■ TASK TO CARRY OUT ■
Where the data below begins, start duplicating lines exactly, and finish with the line containing "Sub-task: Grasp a"; add nothing else. Leave the pictures out.

┌─ INPUT RECORDS

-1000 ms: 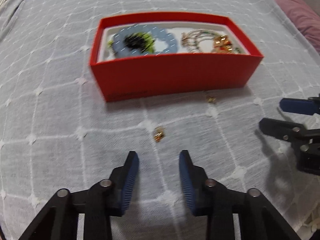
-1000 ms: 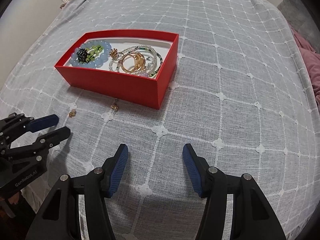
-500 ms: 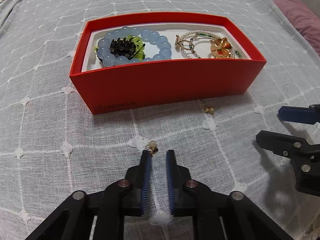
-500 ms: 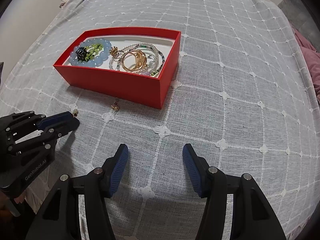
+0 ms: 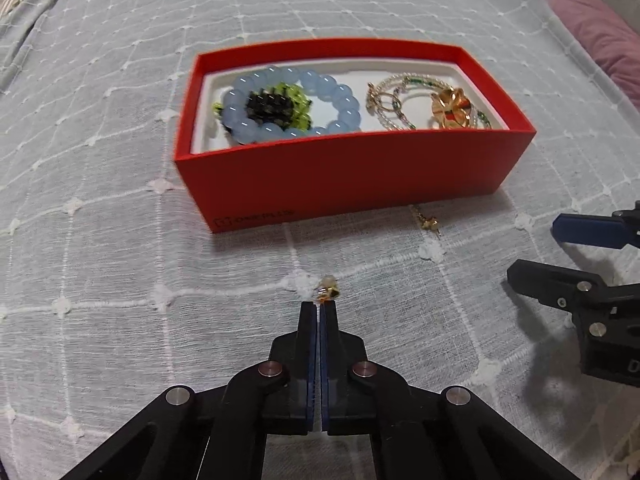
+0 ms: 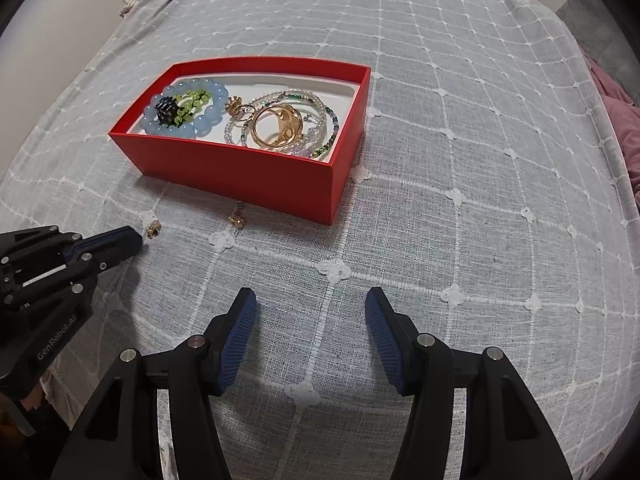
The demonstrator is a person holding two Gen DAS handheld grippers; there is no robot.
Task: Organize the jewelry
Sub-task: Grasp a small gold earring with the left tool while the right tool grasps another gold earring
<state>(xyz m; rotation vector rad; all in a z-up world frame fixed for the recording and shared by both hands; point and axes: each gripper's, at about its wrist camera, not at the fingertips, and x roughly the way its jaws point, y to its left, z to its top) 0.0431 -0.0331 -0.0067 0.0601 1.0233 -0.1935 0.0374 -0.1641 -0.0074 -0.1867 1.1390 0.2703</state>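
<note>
A red box [image 5: 348,176] on the grey checked cloth holds a blue bead bracelet [image 5: 340,100], thin beaded strands and a gold flower piece [image 5: 452,106]. In front of it lies a small gold earring [image 5: 328,293]. My left gripper [image 5: 320,306] is shut, its tips pinching the earring's near end, which still rests on the cloth. The right wrist view shows that earring [image 6: 153,229] at the tip of the left gripper [image 6: 136,240]. A second gold earring [image 5: 428,222] lies close to the box's front wall. My right gripper [image 6: 310,308] hangs open over bare cloth.
The grey cloth [image 6: 460,200] covers a bed-like surface and spreads wide to the right of the red box [image 6: 240,172]. A pink cushion [image 5: 600,36] lies at the far right edge. The second earring [image 6: 238,219] sits between both grippers.
The left jaws went from wide apart to fully shut around the near earring, after moving in toward it. The right gripper stayed where it was, open.
</note>
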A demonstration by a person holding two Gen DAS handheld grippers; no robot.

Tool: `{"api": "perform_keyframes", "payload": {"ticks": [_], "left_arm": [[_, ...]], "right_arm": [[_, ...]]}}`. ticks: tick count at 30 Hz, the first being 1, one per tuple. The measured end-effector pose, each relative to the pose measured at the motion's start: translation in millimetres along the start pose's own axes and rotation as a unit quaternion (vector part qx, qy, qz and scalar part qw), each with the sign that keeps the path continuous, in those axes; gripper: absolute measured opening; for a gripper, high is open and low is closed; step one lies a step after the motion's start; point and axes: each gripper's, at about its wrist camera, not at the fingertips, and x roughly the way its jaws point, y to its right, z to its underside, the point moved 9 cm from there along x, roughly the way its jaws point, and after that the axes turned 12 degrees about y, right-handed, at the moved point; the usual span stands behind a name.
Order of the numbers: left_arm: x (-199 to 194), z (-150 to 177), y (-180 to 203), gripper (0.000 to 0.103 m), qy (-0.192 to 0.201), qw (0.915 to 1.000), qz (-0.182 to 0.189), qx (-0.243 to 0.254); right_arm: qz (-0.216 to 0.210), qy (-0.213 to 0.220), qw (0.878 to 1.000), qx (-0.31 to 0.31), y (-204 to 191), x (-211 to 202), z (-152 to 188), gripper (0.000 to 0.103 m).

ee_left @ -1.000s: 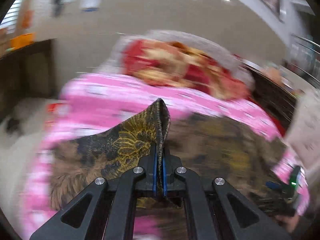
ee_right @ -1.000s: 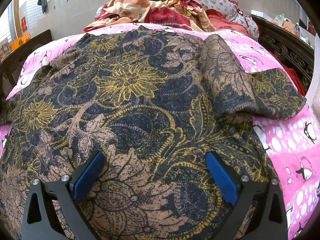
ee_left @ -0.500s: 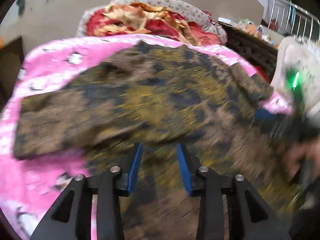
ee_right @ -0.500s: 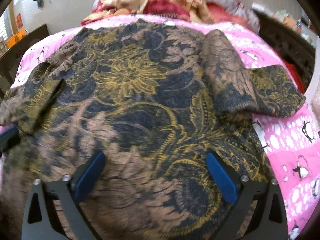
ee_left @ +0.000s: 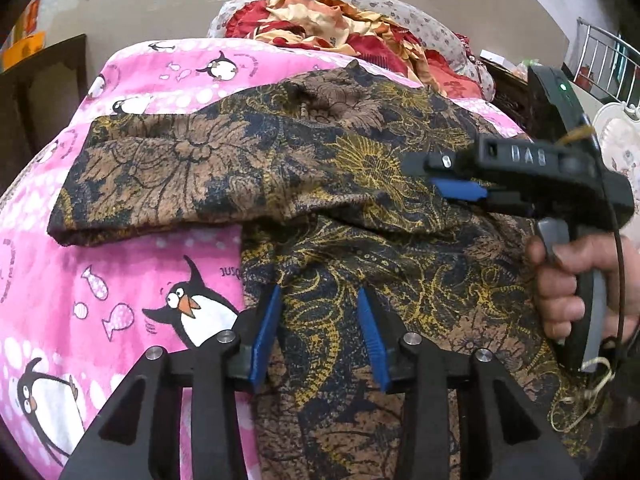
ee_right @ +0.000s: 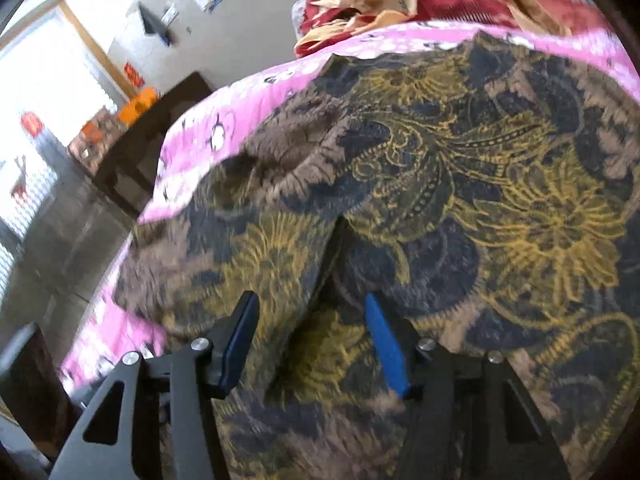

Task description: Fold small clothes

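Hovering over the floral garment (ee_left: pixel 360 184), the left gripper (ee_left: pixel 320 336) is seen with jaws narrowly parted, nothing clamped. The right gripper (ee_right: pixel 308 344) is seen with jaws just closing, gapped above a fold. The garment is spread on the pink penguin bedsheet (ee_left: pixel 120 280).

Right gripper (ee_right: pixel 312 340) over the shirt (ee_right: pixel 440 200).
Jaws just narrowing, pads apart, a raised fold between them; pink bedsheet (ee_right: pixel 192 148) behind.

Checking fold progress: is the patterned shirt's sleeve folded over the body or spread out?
Folded: the sleeve lies across the shirt.
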Motion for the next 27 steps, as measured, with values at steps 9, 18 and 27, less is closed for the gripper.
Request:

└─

■ RESULT OF THIS EXERCISE ■
-1000 ms: 
-1000 ms: 
-500 ms: 
-500 ms: 
+0 ms: 
+0 ms: 
The demonstrator is a person holding two Gen DAS handheld grippers; there is no robot.
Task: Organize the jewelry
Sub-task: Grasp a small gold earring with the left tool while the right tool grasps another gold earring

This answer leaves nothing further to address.